Sunday, December 06, 2015

The New Climate

Dr. Khalid Mohammad was returning home from his shift at George Washington University Hospital.  For the past few weeks, he was never sure whether he would find Yasmin with a full veil, a head scarf, or nothing on her head.  She was confused about her identity and what it meant to be a good Muslim woman, and months of kindness from Khalid had not done much to rescue her emotionally from the effects on her of the fanatical radicalization and violence of her father.  She rarely left the apartment, did not want to make new friends, and only reluctantly took online community college courses because of Khalid's urging--otherwise she would just be doing housework and praying.  He could not get the guilt trip out of her head.

He could smell dinner cooking on the stove as he hung up his coat.  She greeted him with the full veil on, and he could see no smile in her eyes.  "It smells delicious," he said.

"How was your shift?" she asked.

"Good," he said.  "A little quieter than usual.  Every day without a mass shooting is a good day, anyway."  He had tried to talk to her several times about the Paris and San Bernardino attacks, but she never wanted to talk about it.

"Why won't you marry me?" she suddenly asked.  "How can I be a good Muslim woman like this?"

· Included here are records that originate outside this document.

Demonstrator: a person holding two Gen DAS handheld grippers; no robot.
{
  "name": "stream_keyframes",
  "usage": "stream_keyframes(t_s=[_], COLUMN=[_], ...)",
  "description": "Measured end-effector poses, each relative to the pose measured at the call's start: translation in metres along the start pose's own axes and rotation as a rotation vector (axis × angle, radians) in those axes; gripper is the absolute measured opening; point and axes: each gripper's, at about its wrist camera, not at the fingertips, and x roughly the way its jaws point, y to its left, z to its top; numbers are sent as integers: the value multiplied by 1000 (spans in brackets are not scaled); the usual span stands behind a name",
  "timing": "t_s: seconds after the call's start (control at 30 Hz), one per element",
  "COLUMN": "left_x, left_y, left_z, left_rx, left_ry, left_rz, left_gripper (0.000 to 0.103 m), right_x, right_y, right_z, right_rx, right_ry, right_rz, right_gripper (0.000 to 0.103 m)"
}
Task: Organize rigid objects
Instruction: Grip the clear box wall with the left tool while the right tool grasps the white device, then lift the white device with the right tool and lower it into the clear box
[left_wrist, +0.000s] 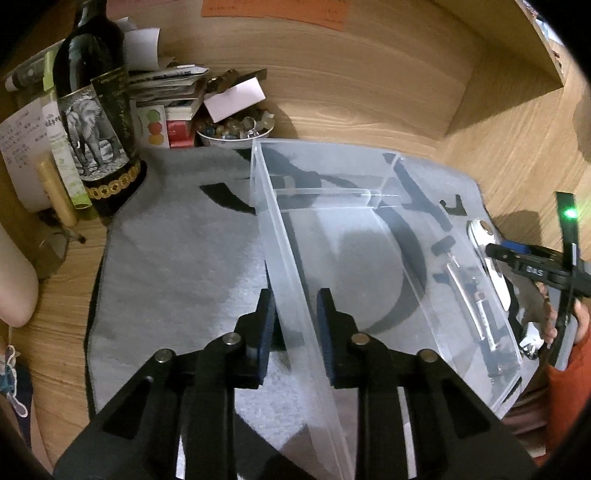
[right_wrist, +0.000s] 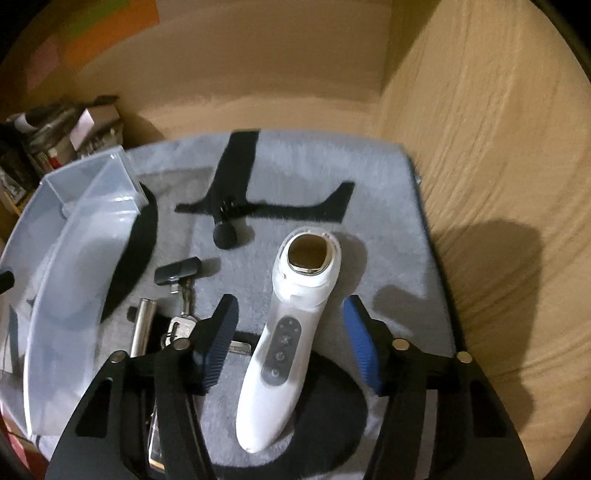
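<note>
The left hand-held gripper (left_wrist: 295, 317) was closed on the near wall of the clear plastic bin (left_wrist: 332, 236), one blue pad on each side of the wall. The bin rested on a grey mat (left_wrist: 177, 258) with black markings, which lay on the wooden worktop (left_wrist: 369, 92). The bin interior appeared to hold no items; shapes seen through its far wall lay outside it on the mat.

The right hand-held gripper (right_wrist: 291, 343) stood wide open, its pads on either side of the white handheld device (right_wrist: 284, 339) without touching it. The device lay flat on the mat (right_wrist: 332, 166), its round metal head pointing away from the camera and its grey button panel facing up.

Left of the device, between it and the bin (right_wrist: 74, 277), lay a metal cylinder (right_wrist: 142, 325), a set of keys with a dark fob (right_wrist: 177, 271) and a small black round-ended object (right_wrist: 227, 232). All were apart from the bin wall.

At the rear left corner of the worktop stood a dark bottle with an elephant label (left_wrist: 92, 122), a stack of papers and boxes (left_wrist: 170, 96) and a bowl of glass beads (left_wrist: 236, 127)
</note>
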Motion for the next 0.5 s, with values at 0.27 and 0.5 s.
stream_keyframes(t_s=[0.27, 0.5], left_x=[2, 1], left_y=[-3, -2], left_z=[-1, -1], left_rx=[26, 26], left_ry=[-16, -20], left_rz=[-1, -2], left_gripper=[17, 17], right_x=[27, 28], right_y=[-1, 6], right_z=[10, 9], right_rx=[1, -21], right_ry=[111, 85], right_rz=[-10, -16], right_gripper=[40, 34])
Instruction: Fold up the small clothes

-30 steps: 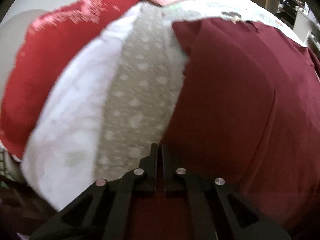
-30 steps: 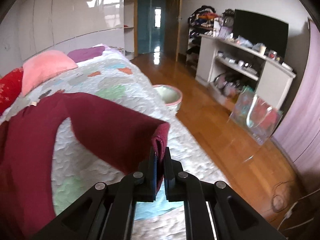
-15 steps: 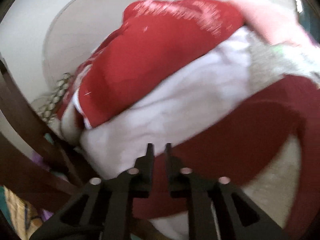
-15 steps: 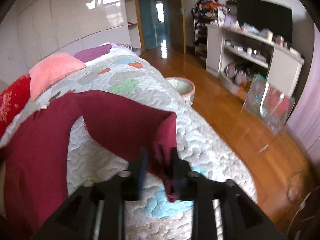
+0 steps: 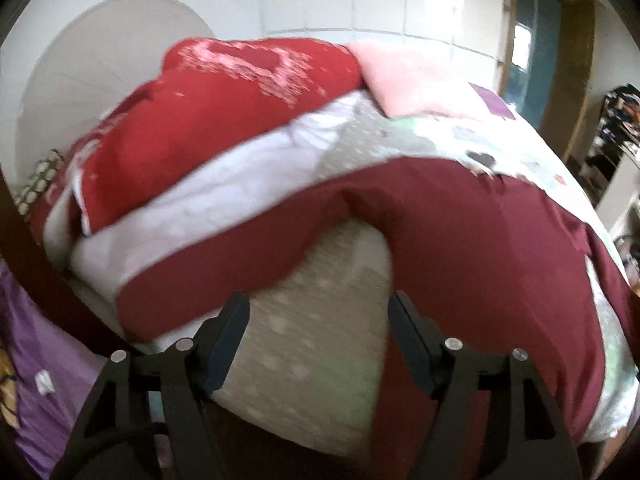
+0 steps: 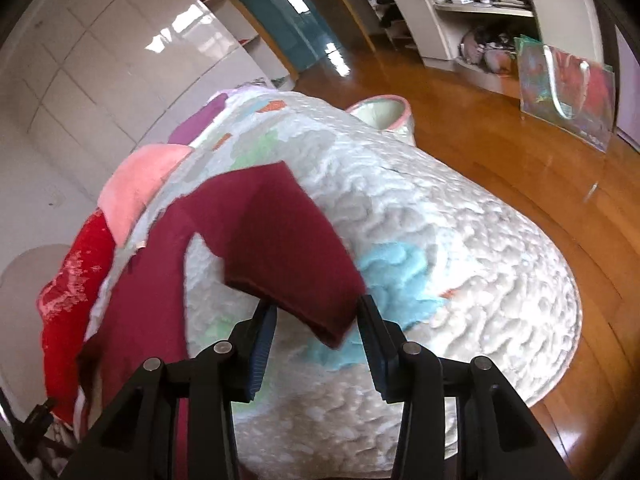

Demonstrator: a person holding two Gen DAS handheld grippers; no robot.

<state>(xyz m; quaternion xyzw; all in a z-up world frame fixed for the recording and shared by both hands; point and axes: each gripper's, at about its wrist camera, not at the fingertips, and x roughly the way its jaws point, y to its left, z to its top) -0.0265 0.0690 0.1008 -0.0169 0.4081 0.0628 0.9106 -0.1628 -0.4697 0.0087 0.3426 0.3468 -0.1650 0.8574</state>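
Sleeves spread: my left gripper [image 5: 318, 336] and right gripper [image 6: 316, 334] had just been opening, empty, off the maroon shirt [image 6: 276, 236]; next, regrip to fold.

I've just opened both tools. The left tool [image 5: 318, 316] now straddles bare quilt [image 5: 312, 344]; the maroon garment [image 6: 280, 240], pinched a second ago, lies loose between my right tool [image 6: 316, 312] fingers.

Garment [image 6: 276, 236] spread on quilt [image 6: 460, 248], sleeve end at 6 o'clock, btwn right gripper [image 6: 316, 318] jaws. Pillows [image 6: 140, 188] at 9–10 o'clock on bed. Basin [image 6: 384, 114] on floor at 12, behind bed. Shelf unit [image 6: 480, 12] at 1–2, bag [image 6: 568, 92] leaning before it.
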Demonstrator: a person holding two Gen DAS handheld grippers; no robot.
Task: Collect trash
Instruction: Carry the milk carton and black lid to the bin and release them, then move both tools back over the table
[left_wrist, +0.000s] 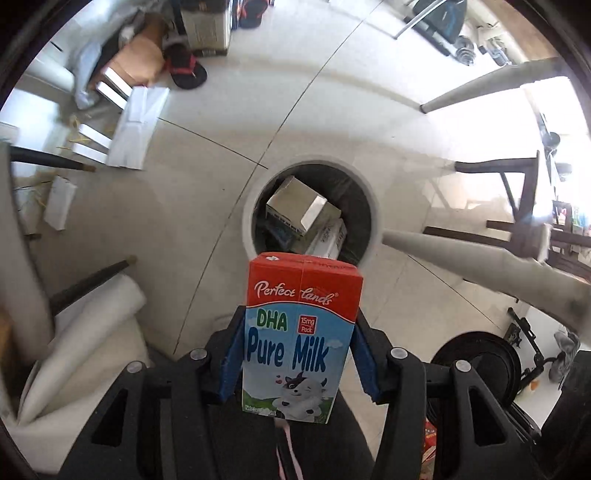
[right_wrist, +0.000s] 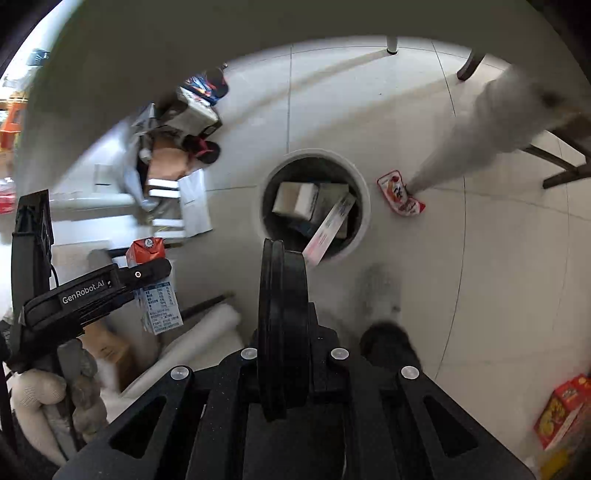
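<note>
The left hand-held gripper (left_wrist: 295, 354) clamps a milk carton (left_wrist: 301, 332) by its two narrow sides, top pointing forward and down, so it can drop straight into the round bin (left_wrist: 373, 206) just ahead of the fingertips. The carton is red on top, blue below, with a cartoon cow. The right hand-held gripper (right_wrist: 282, 254) is closed and empty, beside the bin; a red wrapper (right_wrist: 400, 194) lies on the floor beyond it.
</note>
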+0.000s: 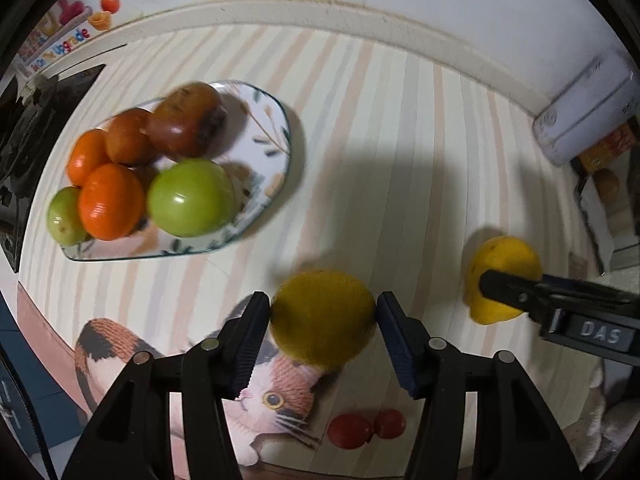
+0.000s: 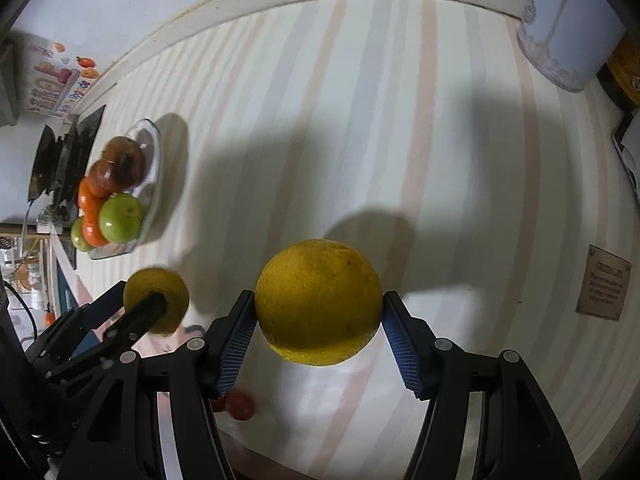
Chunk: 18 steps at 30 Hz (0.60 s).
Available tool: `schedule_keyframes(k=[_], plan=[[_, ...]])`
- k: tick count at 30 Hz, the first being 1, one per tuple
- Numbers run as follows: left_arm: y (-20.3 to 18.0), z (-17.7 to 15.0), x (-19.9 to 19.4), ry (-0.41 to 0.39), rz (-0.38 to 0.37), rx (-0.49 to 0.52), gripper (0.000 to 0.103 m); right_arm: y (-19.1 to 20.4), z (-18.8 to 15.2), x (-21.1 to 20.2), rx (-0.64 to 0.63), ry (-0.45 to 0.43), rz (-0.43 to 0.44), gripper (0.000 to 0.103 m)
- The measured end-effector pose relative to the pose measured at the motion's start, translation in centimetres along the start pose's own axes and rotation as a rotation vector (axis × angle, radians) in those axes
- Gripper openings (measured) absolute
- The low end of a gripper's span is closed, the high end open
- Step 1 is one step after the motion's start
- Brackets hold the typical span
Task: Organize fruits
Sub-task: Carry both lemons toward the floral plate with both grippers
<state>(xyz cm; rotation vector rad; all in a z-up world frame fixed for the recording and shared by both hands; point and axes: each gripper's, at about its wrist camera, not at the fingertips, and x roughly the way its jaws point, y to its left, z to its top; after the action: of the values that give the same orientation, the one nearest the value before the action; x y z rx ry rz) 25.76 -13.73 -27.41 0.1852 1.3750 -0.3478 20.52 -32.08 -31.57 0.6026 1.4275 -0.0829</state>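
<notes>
My left gripper (image 1: 323, 304) is shut on a small yellow round fruit (image 1: 324, 320), with both pads against its sides, just above the striped mat. The right gripper (image 2: 320, 300) is shut on a larger yellow fruit (image 2: 318, 304), which casts a shadow on the mat below. Each gripper appears in the other's view: the right gripper (image 1: 500, 280) with its yellow fruit (image 1: 508, 256), the left gripper (image 2: 148, 300) with its fruit (image 2: 168, 284). A patterned plate (image 1: 272, 136) to the upper left holds oranges, green and brown fruits. Two red cherry tomatoes (image 1: 366, 428) lie near the front edge.
A white cylindrical container (image 1: 580, 120) and a box (image 1: 604, 216) stand at the right. Dark objects (image 1: 36, 128) sit left of the plate, by a colourful carton (image 1: 60, 32). A cat picture (image 1: 276, 396) is printed on the mat. A brown label (image 2: 604, 284) lies at the right.
</notes>
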Motion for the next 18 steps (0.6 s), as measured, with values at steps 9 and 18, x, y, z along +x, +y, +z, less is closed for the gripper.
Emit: schedule_keyframes(k=[9,18], plan=[[6.8,2.7,-6.8,-0.112,-0.044,-0.092,0.025,8.9,3.3,-0.1,-0.11,-0.04,0.088,0.066],[10.8,1.0,-0.9,0.085,-0.145,-0.198,0.032,9.1,2.8,1.6,-0.098,-0.004,0.079,0.066]])
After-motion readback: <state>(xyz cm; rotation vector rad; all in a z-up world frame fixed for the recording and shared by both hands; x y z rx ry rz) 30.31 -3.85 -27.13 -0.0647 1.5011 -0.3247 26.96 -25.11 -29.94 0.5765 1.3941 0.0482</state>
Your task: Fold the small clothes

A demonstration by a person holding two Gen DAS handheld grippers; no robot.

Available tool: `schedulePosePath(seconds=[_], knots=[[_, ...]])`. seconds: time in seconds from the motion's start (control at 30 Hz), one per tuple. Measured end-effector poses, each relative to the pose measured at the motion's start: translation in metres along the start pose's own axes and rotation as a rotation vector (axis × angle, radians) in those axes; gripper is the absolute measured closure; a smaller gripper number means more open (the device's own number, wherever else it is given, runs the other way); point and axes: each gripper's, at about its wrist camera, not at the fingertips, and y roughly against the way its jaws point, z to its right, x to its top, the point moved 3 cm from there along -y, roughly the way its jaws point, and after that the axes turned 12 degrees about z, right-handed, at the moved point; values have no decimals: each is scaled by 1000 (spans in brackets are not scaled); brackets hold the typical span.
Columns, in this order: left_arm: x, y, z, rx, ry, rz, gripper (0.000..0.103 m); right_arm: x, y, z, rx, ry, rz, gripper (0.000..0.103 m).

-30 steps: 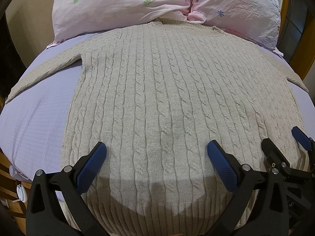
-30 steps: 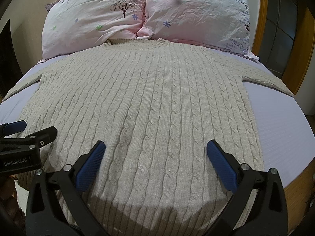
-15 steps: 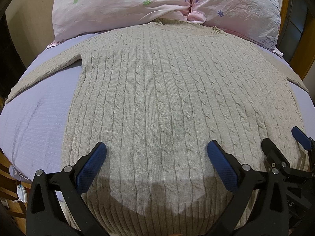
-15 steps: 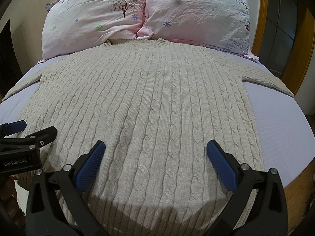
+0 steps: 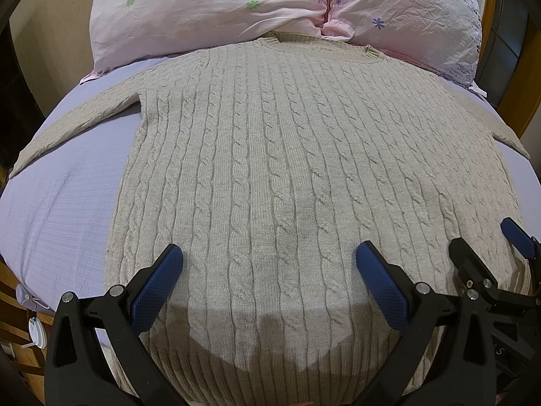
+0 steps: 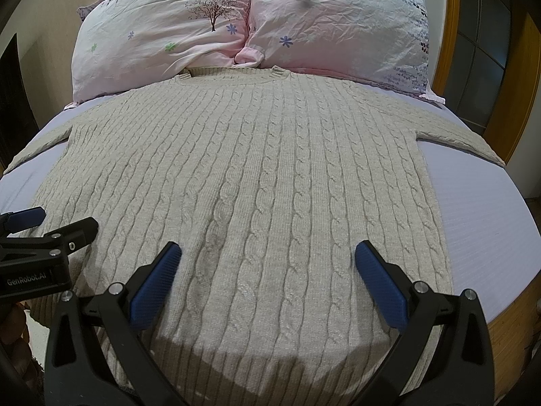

"We're just roommates and friends!" exclaimed Khalid.  "We're not doing anything wrong."

"Well, it feels wrong," she said, returning to the kitchen to take the food off the stove.

"Well, maybe it feels wrong to you because you keep trying to act like a Saudi housewife.  You can go to school, get a job, join clubs, visit places."  She handed him the water glasses without a comment.  "You can do whatever you want to with your life now, and if you don't know what that is, that's okay!  You can take your time, explore new things."

"What's wrong with me?  Why won't you marry me?" she repeated, sitting down at the table.  Then she said a prayer over the meal before he could reply.

"What's wrong with you?" Khalid repeated.  "You were traumatized with brain damage from your father slamming your head into a wall, that's what's wrong with you!  You're in no condition to marry anybody!  You're still healing physically and mentally."

"That's no excuse for me not to lead a good Muslim life!  Other people are serving Allah, but what am I doing?"

"Other people?" Khalid asked.  "What about me?"

"You won't marry me," she replied.

"It would be unethical," he said.  "You're in no condition to make major decisions like that, and we're still getting to know each other."

"You won't marry me because of the veil!" she exclaimed.  "You think you're better than me because you don't believe in veils!"

"Tell me one good thing that a veil ever did for anybody?!" he retorted.  "You think wearing that proves something to Allah or the world?  It's brainwashing!  It doesn't make you holier, and shooting people with a veil on is delusional!"

"So now you think I'm delusional and planning to shoot people?" she cried.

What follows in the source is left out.